Fotos: Beto Albert (Diário)
Entre tantas cores e propósitos que o mês de setembro pode ter está o de prevenção ao suicídio. Promovida há cerca de 10 anos no Brasil, a campanha do Setembro Amarelo busca mobilizar organizações, profissionais e população para falar principalmente sobre saúde mental. Neste contexto, os números de tentativas e óbitos por suicídio preocupam. Entre 2015 e 2023, as taxas de mortalidade em decorrência do ato no Brasil subiram 38,37%. No Rio Grande do Sul, o aumento foi de 32,17%.
Apenas em 2023, foram contabilizadas 1.548 mortes por essa causa, sendo uma porcentagem significativa na faixa etária de 60 anos ou mais.
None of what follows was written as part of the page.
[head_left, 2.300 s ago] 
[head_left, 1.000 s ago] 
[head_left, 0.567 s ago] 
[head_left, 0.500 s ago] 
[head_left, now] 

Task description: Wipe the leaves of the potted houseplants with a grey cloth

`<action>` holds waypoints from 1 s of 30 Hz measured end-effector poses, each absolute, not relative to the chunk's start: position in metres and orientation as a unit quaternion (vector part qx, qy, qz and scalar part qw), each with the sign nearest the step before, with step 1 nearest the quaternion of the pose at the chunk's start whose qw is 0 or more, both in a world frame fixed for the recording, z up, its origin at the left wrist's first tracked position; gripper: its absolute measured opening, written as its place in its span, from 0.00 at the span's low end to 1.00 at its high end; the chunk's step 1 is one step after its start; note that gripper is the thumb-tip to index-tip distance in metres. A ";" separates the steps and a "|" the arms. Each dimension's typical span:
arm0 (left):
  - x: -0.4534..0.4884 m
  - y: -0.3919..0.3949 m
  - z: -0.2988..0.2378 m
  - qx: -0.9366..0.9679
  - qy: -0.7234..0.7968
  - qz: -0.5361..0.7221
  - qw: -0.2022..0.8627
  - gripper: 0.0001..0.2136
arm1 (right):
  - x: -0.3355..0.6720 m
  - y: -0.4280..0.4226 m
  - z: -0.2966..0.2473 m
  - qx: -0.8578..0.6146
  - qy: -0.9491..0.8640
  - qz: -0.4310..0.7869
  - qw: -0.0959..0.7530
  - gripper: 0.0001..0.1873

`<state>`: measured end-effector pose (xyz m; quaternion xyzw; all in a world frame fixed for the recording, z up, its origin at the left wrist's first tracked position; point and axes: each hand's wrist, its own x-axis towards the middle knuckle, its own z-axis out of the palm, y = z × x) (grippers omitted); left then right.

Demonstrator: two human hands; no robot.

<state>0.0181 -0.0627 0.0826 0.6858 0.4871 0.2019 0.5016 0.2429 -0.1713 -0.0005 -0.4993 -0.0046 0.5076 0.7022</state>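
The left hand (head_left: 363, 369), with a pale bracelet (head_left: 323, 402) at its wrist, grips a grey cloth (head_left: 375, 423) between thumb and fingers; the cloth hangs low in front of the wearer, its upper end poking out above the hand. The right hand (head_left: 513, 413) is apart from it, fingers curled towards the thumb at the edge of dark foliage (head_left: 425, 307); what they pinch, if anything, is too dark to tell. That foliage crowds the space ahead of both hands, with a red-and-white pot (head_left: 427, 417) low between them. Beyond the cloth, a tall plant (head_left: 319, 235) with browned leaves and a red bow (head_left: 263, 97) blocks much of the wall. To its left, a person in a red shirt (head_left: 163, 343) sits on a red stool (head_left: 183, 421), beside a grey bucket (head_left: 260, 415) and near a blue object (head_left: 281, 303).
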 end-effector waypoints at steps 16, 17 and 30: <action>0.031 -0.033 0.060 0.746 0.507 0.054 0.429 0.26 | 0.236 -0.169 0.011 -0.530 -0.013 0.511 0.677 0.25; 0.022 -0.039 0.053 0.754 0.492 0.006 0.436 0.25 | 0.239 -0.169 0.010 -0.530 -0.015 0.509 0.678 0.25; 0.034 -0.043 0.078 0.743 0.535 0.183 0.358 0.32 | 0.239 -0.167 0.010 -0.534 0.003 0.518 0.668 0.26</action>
Os dados, que ainda são preliminares, fazem refletir também sobre saúde mental e envelhecimento saudável, pautas que inclusive são trabalhadas pelo Comitê Estadual de Promoção da Vida e Prevenção do Suicídio, vinculado a Secretaria Estadual da Saúde (SES).
Na reportagem, conheça o perfil dos óbitos e tentativas de suicídio referente a essa população, como funciona o trabalho do Comitê, a importância de falar sobre o assunto e onde buscar assistência a saúde mental em Santa Maria.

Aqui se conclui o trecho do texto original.